Makineyi tamamen doldurunca veya tek parça kıyafeti makineye attığınızda ne kadar deterjan koyacağınızı bilemiyor olabilirsiniz. İşte tam bu noktada i-Dos Deterjan Tarama teknolojisi devreye giriyor. Siemens Home Connect üzerinden şişelerin barkodunu okutup su sertliği ve deterjan yoğunluğunu makineye iletiyor, i-Dos ise her yıkamada doğru miktarı otomatik olarak ayarlıyor. Üstelik Siemens Home Connect uygulaması, deterjan seviyesini takip ederek deterjanınız tükenmeden önce size haber veriyor. Tek yapmanız gereken uygulamayı telefonunuza yüklemek ve çamaşır makinenizi uygulamaya bağlamak. 

stainRemoval teknolojisi: Zorlu lekelerle inatlaşmayı unutun 

Çay, yağ, makyaj, çikolata lekeleri… Gün içinde fark etmeden üzerinize bulaşan lekeler artık kâbus olmaktan çıkıyor. Siemens iQ500 çamaşır makinesi ile stainRemoval teknolojisi devreye giriyor. Tek bir dokunuşla çay, yağ, kozmetik veya günlük hayatta karşılaştığınız diğer zor lekeler için özel programları aktif edebilirsiniz. 

Siemens Home Connect uygulaması sayesinde daha fazla leke türünü ve bunlar için geliştirilmiş özel programları keşfetmek de mümkün. Yani sadece “lekeyi çıkar” demekle kalmıyor, sizin için en doğru yıkama programını da otomatik olarak öneriyor. Böylece hem lekelerle uğraşmak zorunda kalmıyor hem de giysilerinizin ömrünü koruyorsunuz. 

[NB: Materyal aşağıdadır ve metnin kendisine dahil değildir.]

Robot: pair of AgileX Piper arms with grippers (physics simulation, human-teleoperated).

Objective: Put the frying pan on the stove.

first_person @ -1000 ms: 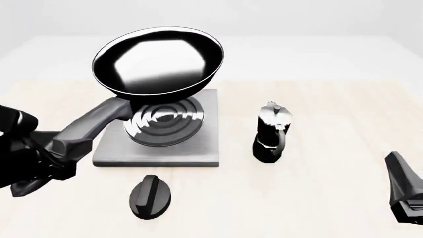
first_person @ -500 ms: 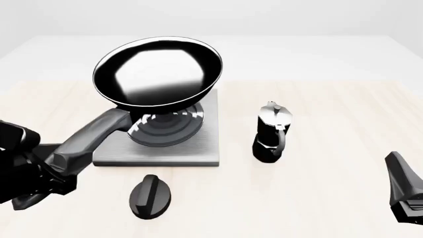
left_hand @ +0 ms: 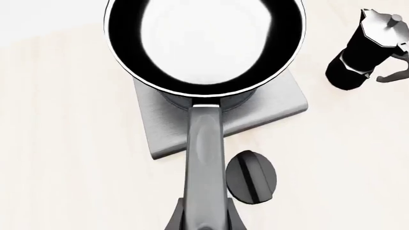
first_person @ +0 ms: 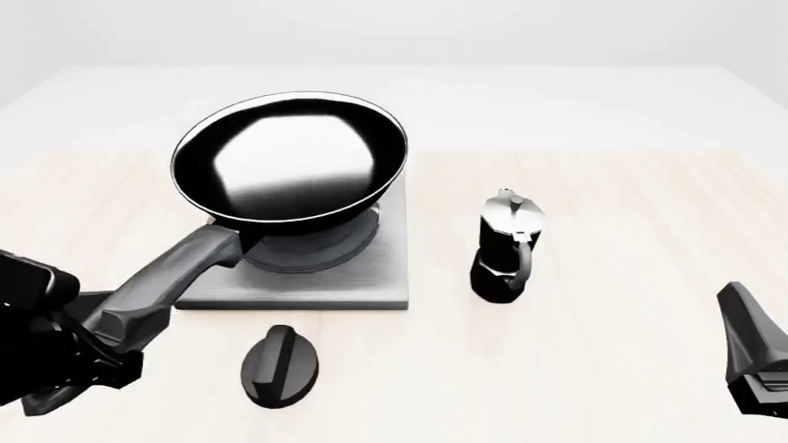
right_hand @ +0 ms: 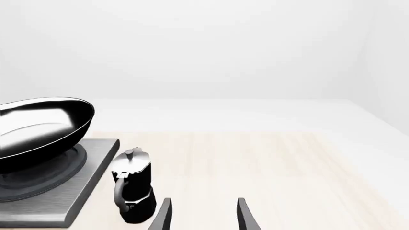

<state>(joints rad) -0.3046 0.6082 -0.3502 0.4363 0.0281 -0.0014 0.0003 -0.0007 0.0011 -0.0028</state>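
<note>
The glossy black frying pan (first_person: 290,161) hangs low over the stove (first_person: 369,277), slightly tilted; whether its base touches the silver rings (right_hand: 51,175) I cannot tell. Its long dark grey handle (first_person: 173,272) runs back toward the front left, where my left gripper (first_person: 109,325) is shut on it. In the left wrist view the handle (left_hand: 206,158) leads from the gripper (left_hand: 204,224) straight to the pan (left_hand: 204,43), which covers most of the stove (left_hand: 275,105). My right gripper (right_hand: 203,218) stands open and holds nothing, far off at the front right (first_person: 743,318).
A small black-and-silver moka pot (first_person: 505,249) stands right of the stove. A black oval knob (first_person: 280,366) lies in front of the stove, close beside the pan handle. The pale wooden table (first_person: 615,185) extends to the right and back.
The left gripper has lowered the pan toward the stove, and the pan now hides most of the silver rings. The right arm has not moved.
</note>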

Artık çocuğunuza yemek yedirirken dökülen yemek lekeleri, kahve kazaları ya da mutfakta sıçrayan yağ lekeleri sizi endişelendirmiyor. stainRemoval, günlük hayatın getirdiği küçük sürprizlere karşı en güvenilir yardımcınız oluyor. 

Siemens iQ500 çamaşır ve kurutma makineleri, artık sadece kıyafetlerinizi temizleyen makineler değil; size zaman, konfor ve güven veren akıllı iş ortaklarınızdır. Ütüye harcadığınız vakti kendinize ayırın, lekelerle uğraşmayı unutun ve teknolojinin yaşam alanınıza uyumunun keyfini yaşayın.

*Bu yazı Siemens’in katkılarıyla hazırlanmıştır.